**Material shown**
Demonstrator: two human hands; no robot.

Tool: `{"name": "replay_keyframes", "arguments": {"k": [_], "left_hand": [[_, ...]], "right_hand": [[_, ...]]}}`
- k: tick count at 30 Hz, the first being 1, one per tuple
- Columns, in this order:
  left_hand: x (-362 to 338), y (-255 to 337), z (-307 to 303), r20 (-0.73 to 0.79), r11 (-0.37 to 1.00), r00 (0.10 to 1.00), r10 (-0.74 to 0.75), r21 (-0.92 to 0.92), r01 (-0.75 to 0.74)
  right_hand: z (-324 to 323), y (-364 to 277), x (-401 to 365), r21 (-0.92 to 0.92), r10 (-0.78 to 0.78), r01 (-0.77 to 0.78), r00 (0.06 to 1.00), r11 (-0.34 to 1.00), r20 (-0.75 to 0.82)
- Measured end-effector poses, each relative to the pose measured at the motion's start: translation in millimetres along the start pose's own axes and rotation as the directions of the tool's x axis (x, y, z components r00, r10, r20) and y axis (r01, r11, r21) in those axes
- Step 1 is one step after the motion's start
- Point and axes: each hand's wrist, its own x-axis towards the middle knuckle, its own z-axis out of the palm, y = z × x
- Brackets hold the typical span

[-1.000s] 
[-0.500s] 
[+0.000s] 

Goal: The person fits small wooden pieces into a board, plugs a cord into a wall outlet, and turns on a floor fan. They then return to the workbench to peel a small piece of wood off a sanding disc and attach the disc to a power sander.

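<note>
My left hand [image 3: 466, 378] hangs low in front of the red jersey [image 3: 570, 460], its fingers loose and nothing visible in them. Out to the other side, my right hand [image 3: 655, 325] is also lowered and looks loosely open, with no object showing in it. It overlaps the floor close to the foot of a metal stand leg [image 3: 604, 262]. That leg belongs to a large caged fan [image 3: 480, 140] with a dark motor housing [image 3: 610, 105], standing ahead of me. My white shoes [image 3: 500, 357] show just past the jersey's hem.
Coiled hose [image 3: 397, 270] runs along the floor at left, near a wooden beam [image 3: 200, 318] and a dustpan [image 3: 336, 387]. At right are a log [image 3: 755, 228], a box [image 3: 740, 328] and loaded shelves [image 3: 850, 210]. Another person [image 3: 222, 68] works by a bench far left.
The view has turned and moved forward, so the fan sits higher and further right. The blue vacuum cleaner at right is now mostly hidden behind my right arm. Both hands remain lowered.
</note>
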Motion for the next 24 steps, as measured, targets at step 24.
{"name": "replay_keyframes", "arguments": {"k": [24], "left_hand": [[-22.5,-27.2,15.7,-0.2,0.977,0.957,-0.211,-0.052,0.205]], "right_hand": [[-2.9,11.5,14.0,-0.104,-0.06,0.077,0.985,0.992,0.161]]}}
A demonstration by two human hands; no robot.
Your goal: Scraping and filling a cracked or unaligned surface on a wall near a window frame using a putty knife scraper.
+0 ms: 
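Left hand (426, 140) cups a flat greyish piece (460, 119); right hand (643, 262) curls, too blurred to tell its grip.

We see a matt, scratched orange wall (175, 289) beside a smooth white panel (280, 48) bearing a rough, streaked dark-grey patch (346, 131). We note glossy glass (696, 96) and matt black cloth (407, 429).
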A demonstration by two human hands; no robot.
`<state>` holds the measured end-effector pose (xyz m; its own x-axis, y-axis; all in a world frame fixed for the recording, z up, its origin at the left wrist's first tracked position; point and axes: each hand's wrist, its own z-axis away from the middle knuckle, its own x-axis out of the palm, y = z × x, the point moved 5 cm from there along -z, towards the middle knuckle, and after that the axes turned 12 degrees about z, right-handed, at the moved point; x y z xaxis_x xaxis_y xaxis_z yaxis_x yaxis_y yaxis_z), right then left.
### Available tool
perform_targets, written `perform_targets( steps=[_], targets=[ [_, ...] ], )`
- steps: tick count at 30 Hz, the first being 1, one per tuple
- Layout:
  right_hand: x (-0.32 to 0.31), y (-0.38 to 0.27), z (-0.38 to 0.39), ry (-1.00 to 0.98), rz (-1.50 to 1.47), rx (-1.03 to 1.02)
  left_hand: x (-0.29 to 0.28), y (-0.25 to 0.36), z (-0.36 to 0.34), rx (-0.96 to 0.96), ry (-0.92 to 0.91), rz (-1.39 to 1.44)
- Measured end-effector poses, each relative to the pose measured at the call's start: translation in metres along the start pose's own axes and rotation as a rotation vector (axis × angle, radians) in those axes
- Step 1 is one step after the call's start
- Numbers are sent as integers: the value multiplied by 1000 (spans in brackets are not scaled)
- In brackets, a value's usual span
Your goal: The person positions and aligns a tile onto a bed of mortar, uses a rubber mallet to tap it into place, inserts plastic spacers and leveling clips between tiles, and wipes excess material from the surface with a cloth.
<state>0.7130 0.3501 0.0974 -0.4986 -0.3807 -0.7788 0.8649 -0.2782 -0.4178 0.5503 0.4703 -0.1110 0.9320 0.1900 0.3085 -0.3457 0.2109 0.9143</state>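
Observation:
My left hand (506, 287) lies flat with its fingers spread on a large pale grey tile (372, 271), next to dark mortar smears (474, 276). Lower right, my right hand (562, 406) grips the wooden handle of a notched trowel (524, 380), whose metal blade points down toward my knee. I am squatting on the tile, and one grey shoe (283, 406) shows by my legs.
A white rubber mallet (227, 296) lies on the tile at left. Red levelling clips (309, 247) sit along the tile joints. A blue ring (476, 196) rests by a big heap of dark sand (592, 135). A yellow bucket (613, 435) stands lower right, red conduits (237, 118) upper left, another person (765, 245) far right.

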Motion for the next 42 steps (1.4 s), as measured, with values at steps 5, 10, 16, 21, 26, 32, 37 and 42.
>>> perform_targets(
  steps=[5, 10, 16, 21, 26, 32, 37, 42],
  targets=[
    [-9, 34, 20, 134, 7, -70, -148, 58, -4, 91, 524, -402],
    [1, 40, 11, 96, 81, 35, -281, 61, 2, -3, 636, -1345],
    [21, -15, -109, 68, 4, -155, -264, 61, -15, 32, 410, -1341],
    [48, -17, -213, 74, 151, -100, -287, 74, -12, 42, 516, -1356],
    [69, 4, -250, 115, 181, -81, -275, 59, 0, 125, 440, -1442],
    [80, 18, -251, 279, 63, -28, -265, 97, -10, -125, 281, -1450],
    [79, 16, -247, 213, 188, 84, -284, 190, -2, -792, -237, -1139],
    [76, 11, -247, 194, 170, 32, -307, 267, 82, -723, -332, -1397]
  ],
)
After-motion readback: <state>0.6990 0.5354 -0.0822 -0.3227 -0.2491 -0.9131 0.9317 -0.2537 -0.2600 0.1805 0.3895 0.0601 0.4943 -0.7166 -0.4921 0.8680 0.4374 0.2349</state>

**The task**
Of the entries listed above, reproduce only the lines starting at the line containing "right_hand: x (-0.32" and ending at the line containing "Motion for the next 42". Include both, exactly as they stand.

**Task response**
  right_hand: x (-0.32 to 0.31), y (-0.38 to 0.27), z (-0.38 to 0.39), ry (-1.00 to 0.98), rz (-1.50 to 1.47), rx (-1.03 to 1.02)
  left_hand: x (-0.29 to 0.28), y (-0.25 to 0.36), z (-0.36 to 0.34), rx (-0.96 to 0.96), ry (-0.92 to 0.91), rz (-1.39 to 1.44)
- Measured end-effector poses, each relative to the pose measured at the call's start: translation in metres along the start pose's own axes and rotation as a rotation vector (axis × angle, radians) in those axes
- Step 1 is one step after the call's start
- Numbers are sent as integers: the value multiplied by 1000 (spans in brackets are not scaled)
- In brackets, a value's usual span
Your goal: The person positions and aligns a tile onto a bed of mortar, uses a rubber mallet to tap it into place, inserts plastic spacers and leveling clips between tiles, and wipes excess material from the surface with a cloth.
<state>0.7130 0.3501 0.0974 -0.4986 -0.3807 -0.7788 0.8649 -0.2782 -0.4178 0.5503 0.4703 -0.1110 0.9320 0.1900 0.3085 -0.3457 0.2109 0.9143</state>
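Observation:
My left hand (506, 287) lies flat with its fingers spread on a large pale grey tile (372, 271), next to dark mortar smears (474, 276). Lower right, my right hand (562, 406) grips the wooden handle of a notched trowel (524, 380), whose metal blade points down toward my knee. I am squatting on the tile, and one grey shoe (283, 406) shows by my legs.
A white rubber mallet (227, 296) lies on the tile at left. Red levelling clips (309, 247) sit along the tile joints. A blue ring (476, 196) rests by a big heap of dark sand (592, 135). A yellow bucket (613, 435) stands lower right, red conduits (237, 118) upper left, another person (765, 245) far right.
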
Motion for the next 42 steps (1.4 s), as measured, with values at steps 5, 10, 16, 21, 26, 32, 37 and 42.

This completes the required output.